------ SUPPLIED DATA ------
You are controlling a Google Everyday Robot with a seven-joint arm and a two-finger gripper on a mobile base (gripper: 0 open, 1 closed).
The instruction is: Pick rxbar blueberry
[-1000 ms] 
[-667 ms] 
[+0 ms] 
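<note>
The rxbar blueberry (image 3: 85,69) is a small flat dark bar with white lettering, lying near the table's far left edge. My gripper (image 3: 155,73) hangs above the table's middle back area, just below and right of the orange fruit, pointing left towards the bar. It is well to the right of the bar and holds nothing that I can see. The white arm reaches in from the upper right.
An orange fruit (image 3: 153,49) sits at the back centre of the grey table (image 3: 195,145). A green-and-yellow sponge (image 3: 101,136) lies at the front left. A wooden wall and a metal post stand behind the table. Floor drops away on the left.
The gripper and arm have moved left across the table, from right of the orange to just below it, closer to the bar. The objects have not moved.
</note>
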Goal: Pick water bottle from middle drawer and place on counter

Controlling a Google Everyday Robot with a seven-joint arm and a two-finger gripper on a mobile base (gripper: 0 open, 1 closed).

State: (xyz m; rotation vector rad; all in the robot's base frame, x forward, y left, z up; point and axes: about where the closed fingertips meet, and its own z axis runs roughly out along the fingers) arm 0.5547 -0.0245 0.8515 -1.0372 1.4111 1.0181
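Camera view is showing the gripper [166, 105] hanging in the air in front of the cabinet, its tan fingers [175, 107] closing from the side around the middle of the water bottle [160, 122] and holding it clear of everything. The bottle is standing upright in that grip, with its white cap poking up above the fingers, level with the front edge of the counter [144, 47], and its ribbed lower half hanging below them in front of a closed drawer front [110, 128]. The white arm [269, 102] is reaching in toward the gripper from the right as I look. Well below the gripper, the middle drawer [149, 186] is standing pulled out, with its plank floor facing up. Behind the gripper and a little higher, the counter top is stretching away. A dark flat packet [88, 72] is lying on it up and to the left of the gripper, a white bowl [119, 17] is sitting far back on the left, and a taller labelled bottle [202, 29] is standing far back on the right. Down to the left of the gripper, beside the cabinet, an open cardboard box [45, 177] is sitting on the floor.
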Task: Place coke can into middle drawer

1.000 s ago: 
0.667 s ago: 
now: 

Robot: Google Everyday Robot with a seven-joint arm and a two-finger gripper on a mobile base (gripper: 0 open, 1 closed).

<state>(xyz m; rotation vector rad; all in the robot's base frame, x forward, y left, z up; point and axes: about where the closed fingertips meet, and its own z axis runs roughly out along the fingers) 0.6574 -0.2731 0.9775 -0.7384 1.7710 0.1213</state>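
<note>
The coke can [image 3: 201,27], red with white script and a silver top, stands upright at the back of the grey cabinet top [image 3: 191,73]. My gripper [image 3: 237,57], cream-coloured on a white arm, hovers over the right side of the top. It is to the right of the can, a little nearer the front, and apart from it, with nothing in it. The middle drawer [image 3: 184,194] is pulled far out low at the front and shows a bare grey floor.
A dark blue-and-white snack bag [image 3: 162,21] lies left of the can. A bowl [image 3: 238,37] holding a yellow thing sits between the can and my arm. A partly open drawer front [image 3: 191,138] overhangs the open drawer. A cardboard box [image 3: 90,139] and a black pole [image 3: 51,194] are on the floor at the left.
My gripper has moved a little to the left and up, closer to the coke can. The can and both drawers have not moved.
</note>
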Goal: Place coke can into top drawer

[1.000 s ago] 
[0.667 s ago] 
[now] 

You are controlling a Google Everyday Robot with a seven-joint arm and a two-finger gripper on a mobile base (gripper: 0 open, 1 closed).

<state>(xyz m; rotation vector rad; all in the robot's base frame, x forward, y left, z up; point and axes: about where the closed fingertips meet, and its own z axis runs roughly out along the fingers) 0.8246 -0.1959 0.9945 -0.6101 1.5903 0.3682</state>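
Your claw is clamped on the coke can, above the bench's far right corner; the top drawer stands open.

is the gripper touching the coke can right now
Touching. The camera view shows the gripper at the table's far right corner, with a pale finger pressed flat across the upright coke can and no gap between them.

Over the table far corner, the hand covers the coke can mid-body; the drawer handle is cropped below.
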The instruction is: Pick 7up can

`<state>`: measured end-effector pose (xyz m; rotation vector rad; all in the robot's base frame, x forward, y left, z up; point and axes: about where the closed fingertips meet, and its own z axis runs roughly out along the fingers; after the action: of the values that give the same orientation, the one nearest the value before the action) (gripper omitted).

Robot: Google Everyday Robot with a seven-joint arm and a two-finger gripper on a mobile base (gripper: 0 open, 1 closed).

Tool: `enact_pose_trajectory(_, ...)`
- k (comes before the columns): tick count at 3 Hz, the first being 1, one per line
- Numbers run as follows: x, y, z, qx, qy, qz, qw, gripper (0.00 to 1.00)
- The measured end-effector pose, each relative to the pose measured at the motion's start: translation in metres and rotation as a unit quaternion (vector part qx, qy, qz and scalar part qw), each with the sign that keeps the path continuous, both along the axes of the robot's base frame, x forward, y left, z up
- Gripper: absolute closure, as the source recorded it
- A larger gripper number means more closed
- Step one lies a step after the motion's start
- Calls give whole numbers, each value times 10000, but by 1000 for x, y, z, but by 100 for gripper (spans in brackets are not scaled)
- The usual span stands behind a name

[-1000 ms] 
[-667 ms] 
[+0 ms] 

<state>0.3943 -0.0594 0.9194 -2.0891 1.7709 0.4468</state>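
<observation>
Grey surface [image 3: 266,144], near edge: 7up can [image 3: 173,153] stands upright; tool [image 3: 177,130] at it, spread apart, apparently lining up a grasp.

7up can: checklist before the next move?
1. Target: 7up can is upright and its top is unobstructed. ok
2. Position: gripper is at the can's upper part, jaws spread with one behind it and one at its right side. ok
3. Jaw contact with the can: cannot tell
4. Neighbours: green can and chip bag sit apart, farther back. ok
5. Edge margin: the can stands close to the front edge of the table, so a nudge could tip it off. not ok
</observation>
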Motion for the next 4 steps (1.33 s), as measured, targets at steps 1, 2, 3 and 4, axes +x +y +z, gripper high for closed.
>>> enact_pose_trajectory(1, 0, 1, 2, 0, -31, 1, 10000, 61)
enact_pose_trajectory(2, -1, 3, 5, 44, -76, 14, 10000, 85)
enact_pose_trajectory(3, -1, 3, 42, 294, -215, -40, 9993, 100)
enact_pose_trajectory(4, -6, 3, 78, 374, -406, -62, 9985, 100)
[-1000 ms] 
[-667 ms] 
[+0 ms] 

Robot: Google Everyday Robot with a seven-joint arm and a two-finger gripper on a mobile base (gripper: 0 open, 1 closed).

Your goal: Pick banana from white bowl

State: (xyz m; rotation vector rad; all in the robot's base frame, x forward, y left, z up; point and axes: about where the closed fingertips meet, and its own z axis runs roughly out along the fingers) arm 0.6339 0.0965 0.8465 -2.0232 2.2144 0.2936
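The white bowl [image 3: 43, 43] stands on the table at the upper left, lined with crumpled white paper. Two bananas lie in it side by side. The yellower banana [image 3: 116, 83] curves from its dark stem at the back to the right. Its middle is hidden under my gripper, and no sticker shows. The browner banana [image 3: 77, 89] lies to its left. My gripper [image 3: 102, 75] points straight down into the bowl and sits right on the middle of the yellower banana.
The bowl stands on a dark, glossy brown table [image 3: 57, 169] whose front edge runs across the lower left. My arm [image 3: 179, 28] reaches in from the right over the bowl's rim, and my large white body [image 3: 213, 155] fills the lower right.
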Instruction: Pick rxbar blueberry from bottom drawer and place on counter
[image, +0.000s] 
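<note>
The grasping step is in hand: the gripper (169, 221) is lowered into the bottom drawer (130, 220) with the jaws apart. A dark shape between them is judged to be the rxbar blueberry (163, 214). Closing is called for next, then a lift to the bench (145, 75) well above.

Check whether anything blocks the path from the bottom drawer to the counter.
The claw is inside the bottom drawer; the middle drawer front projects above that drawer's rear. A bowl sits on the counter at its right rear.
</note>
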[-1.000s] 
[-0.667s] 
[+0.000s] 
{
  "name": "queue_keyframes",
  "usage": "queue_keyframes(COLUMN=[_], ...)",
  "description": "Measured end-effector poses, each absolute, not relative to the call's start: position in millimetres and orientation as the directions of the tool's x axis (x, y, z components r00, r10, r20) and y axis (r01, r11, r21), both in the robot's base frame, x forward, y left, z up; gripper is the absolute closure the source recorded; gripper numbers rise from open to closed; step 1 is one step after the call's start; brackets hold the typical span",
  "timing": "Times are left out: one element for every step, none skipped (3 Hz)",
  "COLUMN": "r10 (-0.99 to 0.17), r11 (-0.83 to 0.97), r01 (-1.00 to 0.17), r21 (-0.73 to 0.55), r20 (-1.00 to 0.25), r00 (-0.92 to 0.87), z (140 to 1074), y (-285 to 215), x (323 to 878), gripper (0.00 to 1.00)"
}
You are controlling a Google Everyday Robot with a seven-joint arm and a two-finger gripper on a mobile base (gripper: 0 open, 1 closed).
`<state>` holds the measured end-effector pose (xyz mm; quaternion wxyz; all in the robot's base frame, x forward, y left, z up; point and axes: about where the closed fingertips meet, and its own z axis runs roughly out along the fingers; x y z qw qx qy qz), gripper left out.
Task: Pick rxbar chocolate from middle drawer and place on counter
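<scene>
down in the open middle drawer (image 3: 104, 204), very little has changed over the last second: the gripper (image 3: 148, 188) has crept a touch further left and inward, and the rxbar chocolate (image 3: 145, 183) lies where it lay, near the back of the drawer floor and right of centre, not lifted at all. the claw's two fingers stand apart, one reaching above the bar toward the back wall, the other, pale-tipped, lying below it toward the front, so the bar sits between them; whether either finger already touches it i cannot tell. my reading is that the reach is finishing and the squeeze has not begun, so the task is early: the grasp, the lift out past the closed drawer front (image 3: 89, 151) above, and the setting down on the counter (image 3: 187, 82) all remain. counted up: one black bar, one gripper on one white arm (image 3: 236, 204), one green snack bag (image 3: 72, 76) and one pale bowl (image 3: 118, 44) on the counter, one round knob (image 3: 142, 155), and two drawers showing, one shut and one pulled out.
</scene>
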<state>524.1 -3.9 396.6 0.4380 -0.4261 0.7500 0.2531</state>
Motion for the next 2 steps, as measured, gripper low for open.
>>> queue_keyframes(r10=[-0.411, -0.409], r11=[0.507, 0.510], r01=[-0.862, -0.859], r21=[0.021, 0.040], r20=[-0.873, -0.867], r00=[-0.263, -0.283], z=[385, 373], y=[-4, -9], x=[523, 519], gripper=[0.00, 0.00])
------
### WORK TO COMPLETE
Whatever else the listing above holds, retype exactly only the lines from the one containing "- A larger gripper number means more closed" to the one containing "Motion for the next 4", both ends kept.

### SOLUTION TO THIS EXERCISE
- A larger gripper number means more closed
- Step one lies a step after the motion's start
- Calls give whole numbers, each value times 10000, but by 1000 for x, y, z, but by 100 for gripper (spans in brackets are not scaled)
- The usual span stands behind a name

[-1000 ms] 
[-667 ms] 
[+0 ms] 

<state>0.3943 -0.0594 0.9194 -2.0891 1.7709 0.4468</state>
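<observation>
Grey surface [image 3: 266,144], near edge: 7up can [image 3: 173,153] stands upright; tool [image 3: 177,130] at it, spread apart, apparently lining up a grasp.

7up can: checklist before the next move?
1. Target: 7up can is upright and its top is unobstructed. ok
2. Position: gripper is at the can's upper part, jaws spread with one behind it and one at its right side. ok
3. Jaw contact with the can: cannot tell
4. Neighbours: green can and chip bag sit apart, farther back. ok
5. Edge margin: the can stands close to the front edge of the table, so a nudge could tip it off. not ok
</observation>
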Motion for the next 4 steps (1.33 s), as measured, targets at steps 1, 2, 3 and 4, axes +x +y +z, gripper high for closed.

Nothing else goes in the answer.